▸ WHAT YOU ARE ASKED TO DO:
Your answer should consist of each line below that contains the string "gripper".
━━━━━━━━━━━━━━━━━━━━━━━━━━━━━━
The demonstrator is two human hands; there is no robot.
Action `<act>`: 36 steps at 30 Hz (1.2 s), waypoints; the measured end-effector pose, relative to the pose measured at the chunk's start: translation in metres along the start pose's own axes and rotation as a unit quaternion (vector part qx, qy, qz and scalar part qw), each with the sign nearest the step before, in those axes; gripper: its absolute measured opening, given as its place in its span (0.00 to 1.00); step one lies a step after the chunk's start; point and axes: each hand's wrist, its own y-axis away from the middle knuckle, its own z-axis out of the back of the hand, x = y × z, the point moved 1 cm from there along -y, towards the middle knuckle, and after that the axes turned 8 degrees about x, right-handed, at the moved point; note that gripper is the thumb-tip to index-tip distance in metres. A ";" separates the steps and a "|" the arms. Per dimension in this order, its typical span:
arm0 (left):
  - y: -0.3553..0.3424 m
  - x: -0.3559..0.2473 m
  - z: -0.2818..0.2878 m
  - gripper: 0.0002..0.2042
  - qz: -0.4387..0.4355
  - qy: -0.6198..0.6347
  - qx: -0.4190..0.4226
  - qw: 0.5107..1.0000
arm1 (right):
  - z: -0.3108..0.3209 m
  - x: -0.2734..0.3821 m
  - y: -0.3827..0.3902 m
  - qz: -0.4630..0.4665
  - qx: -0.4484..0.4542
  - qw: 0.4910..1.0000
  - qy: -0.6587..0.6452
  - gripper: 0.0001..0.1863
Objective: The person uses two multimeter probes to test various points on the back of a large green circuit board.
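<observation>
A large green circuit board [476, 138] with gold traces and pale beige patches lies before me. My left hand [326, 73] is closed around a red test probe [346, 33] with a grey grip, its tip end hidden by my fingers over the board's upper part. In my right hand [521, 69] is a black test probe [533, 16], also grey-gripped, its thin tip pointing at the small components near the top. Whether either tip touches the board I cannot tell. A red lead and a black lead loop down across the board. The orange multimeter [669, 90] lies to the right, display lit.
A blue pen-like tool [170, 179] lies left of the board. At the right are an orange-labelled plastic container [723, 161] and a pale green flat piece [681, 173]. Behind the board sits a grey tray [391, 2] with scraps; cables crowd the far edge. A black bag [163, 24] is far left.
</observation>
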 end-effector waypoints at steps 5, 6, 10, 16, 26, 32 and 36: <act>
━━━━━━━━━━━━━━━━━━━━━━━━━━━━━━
▸ RESPONSE TO THIS EXERCISE:
Action `<act>`: 36 steps at 30 Hz (1.2 s), waypoints; the measured end-effector pose, relative to the pose measured at the chunk's start: translation in metres along the start pose's own axes and rotation as a unit quaternion (vector part qx, qy, qz and scalar part qw), each with the sign nearest the step before, in those axes; gripper: its absolute measured opening, given as its place in its span (0.00 to 1.00); step one lies a step after the chunk's start; point and axes: each hand's wrist, its own y-axis away from the middle knuckle, its own z-axis out of the back of the hand, x = y × z, the point moved 1 cm from there along -y, towards the middle knuckle, and after that the axes turned 8 degrees about x, right-handed, at the moved point; note that gripper is the thumb-tip to index-tip distance in metres. A ";" separates the steps and a "|" the arms. Per dimension in this order, its typical span:
  - gripper: 0.0002..0.2042
  - gripper: 0.0001..0.1863

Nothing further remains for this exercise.